# What you are asked to do
Your reply should contain the whole listing below, repeated exactly, and no images.

# Given material
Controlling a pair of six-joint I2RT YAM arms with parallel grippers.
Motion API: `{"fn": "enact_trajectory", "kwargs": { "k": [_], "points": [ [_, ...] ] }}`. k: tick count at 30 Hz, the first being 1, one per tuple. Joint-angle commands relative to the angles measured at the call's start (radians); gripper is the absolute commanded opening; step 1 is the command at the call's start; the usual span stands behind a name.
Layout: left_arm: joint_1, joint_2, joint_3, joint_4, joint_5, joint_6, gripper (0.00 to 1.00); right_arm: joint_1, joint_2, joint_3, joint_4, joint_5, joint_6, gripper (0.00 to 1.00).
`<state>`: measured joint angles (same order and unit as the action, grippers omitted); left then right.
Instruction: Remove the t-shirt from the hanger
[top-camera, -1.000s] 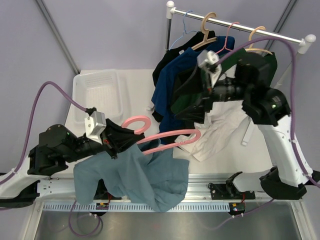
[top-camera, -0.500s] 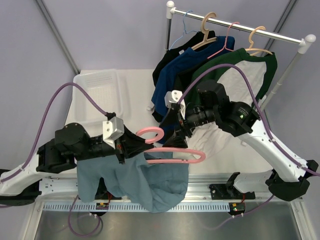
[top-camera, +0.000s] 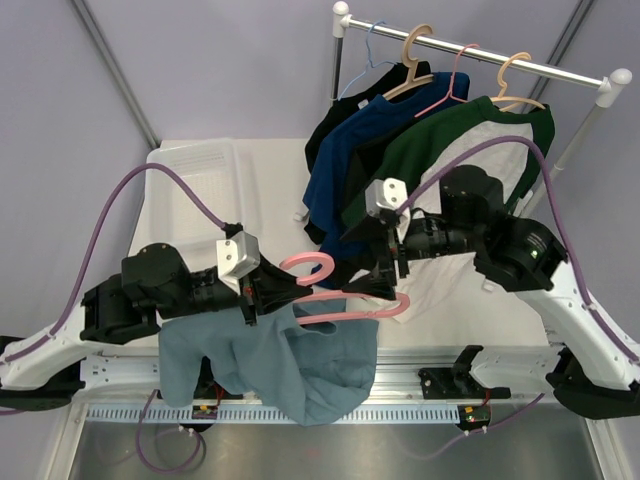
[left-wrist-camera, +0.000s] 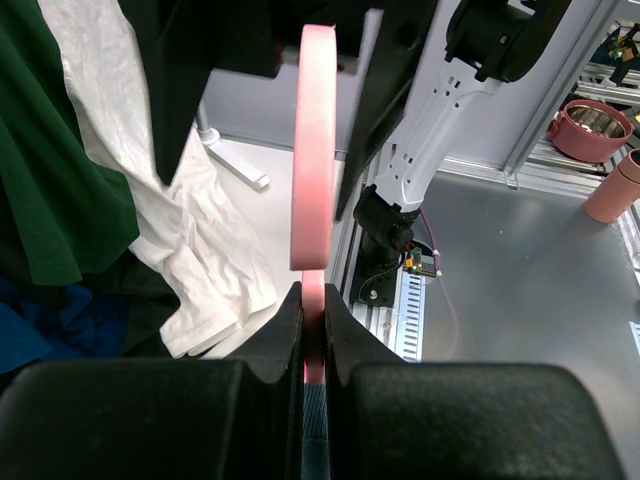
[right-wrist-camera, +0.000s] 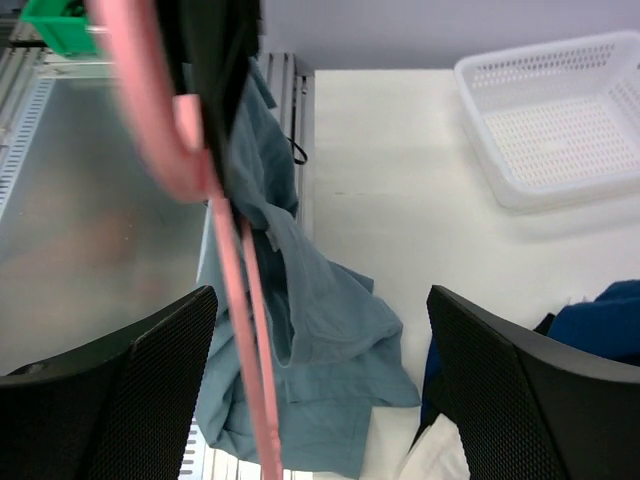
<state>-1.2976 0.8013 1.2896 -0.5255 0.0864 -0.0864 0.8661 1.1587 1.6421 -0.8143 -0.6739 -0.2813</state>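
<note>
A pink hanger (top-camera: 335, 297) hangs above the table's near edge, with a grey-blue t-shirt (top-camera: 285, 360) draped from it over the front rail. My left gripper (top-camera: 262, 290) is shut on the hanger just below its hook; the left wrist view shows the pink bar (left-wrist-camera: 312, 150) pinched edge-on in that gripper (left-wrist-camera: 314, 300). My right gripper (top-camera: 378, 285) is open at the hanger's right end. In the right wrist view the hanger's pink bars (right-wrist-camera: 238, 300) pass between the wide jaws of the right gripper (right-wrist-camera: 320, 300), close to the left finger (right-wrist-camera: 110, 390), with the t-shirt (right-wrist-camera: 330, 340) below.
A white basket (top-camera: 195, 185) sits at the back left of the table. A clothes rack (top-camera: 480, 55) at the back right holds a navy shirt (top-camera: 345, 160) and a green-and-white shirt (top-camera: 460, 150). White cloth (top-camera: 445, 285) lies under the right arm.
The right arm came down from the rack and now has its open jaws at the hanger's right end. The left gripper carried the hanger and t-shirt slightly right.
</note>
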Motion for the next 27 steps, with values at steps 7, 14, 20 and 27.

# Solved exercise
Controlling a pair of six-joint I2RT YAM arms with parallel grippers.
Motion API: `{"fn": "enact_trajectory", "kwargs": { "k": [_], "points": [ [_, ...] ] }}`. k: tick count at 30 Hz, the first being 1, one per tuple. Joint-angle commands relative to the angles measured at the call's start (radians); gripper is the absolute commanded opening; step 1 is the command at the call's start; the usual span stands behind a name.
Layout: left_arm: joint_1, joint_2, joint_3, joint_4, joint_5, joint_6, gripper (0.00 to 1.00); right_arm: joint_1, joint_2, joint_3, joint_4, joint_5, joint_6, gripper (0.00 to 1.00).
`<state>`: measured joint angles (same order and unit as the action, grippers omitted); left then right.
Instruction: Remove the t-shirt from the hanger
[top-camera, -1.000s] 
[top-camera, -0.500s] 
[top-camera, +0.000s] 
[left-wrist-camera, +0.000s] 
[right-wrist-camera, +0.000s] 
<state>-1.2976 0.8013 1.2896 -0.5255 0.0864 -0.0864 0.8661 1.1587 1.6421 -0.8143 -0.6739 -0.2813</state>
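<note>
A pink hanger (top-camera: 335, 297) hangs above the table's near edge, with a grey-blue t-shirt (top-camera: 285, 360) draped from it over the front rail. My left gripper (top-camera: 262, 290) is shut on the hanger just below its hook; the left wrist view shows the pink bar (left-wrist-camera: 312, 150) pinched edge-on in that gripper (left-wrist-camera: 314, 300). My right gripper (top-camera: 378, 285) is open at the hanger's right end. In the right wrist view the hanger's pink bars (right-wrist-camera: 238, 300) pass between the wide jaws of the right gripper (right-wrist-camera: 320, 300), close to the left finger (right-wrist-camera: 110, 390), with the t-shirt (right-wrist-camera: 330, 340) below.
A white basket (top-camera: 195, 185) sits at the back left of the table. A clothes rack (top-camera: 480, 55) at the back right holds a navy shirt (top-camera: 345, 160) and a green-and-white shirt (top-camera: 460, 150). White cloth (top-camera: 445, 285) lies under the right arm.
The right arm came down from the rack and now has its open jaws at the hanger's right end. The left gripper carried the hanger and t-shirt slightly right.
</note>
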Motion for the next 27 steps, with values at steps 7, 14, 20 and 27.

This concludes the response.